Keuntungan usahanya menembus angka miliaran rupiah per tahun. Setidaknya
dalam lima tahun terakhir, Elang Group mengembangkan sembilan perumahan
di Kabupaten Bogor dan Kabupaten Sukabumi.
Luas dan jumlah rumah
yang dikembangkannya bervariasi, mulai kompleks perumahan seluas 1,5
hektar dengan jumlah sekitar 100 unit rumah, hingga kompleks seluas
belasan hektar dengan jumlah rumah lebih dari 500 unit.
Sebagian
besar rumah yang ditawarkan Elang merupakan rumah sederhana sehat (RSH)
dengan harga relatif terjangkau. Rumah pertama yang dibangun Elang,
bertipe 21 dengan luas tanah 60 meter persegi. Rumah tersebut ditawarkan
dengan harga Rp 25 juta. Uang muka yang harus dibayar konsumen masih Rp
1,25 juta, dengan cicilan per bulan Rp 89.000 selama 15 tahun.
Baru
menginjak tahun 2012, ia mulai melirik pasar real estate. Elang sedang
mengurus izin perumahan seluas 5 hektar dengan harga di atas Rp 500 juta
per unit di Bogor Barat, Kota Bogor. Ia menganggap proyek ini sebagai
salah satu upaya subsidi silang, guna mendanai proyek rumah sederhana
sehat lainnya.
“Angka kebutuhan rumah di Indonesia mencapai
300.000 unit per tahun. Tetapi kalau mau masuk ke dunia properti, saya
menilai sulit jika kita harus langsung 'menghantam gajah', berhadapan
dengan real estate. Jadi, saya mulai dari yang kecil dulu,” tutur Elang
dalam perbincangan beberapa waktu lalu.
Kami berbincang di
sela-sela kesibukan Elang melihat dua proyek perumahan di Kecamatan
Ciampea, Kabupaten Bogor, yakni Griya Salak Endah dan Griya Ciampea PGRI
Endah.
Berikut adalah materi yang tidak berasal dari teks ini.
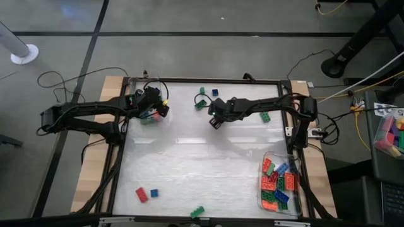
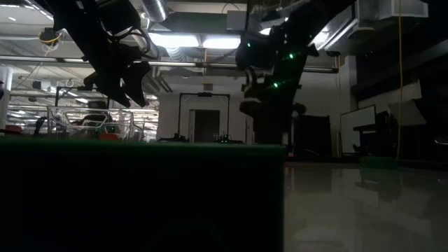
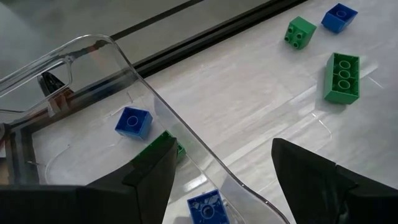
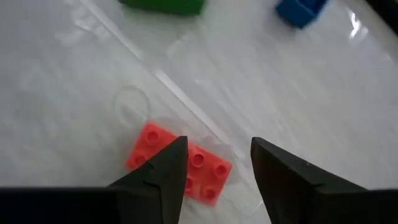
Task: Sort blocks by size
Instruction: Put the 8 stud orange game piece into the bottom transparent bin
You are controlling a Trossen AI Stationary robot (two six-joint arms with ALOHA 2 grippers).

Sebagian besar perbincangan berlangsung di dalam mobil Toyota
Rush silver, yang menjadi “rumah” kedua Elang di tengah tingginya
mobilitas pemuda itu.
Belum lulus
Bagi Elang, Griya
Salak Endah sangat berkesan karena dari proyek itu, bisnisnya
berkembang. Ia terjun di bisnis properti tahun 2007, saat berusia 22
tahun. Waktu itu ia belum lulus kuliah. Seorang teman mendorong Elang
terjun ke bisnis perumahan.
Menurut temannya itu, notaris
kenalan kakaknya menawarkan sebidang tanah yang sudah siap dibangun,
lengkap dengan siteplan dan perizinan seluas 5 hektar.
Sebuah
instansi awalnya hendak membangun perumahan di lahan itu, tetapi
bertahun-tahun terbengkalai. Tanah itu dihargai Rp 1,6 miliar, dengan
pembayaran dicicil selama setahun. Elang tak punya uang sebanyak itu,
tetapi ia mendekati orangtua beberapa teman kuliahnya, dan terkumpul
modal Rp 340 juta.
Ia mendekati pengembang yang bisa membangun
rumah di lahan itu, tetapi dengan pembayaran setelah akad kredit dengan
bank. Alhasil 500 rumah terjual habis. Omzet perumahan itu mencapai Rp
17 miliar, dengan keuntungan miliaran rupiah. Ia juga bisa membayar
tanah tepat waktu.
Namun usaha yang dirintisnya itu tak datang
tiba-tiba. Elang meyakini bahwa yang akan menang dalam sebuah kompetisi
bukan orang yang pandai, tetapi orang yang bersungguh-sungguh.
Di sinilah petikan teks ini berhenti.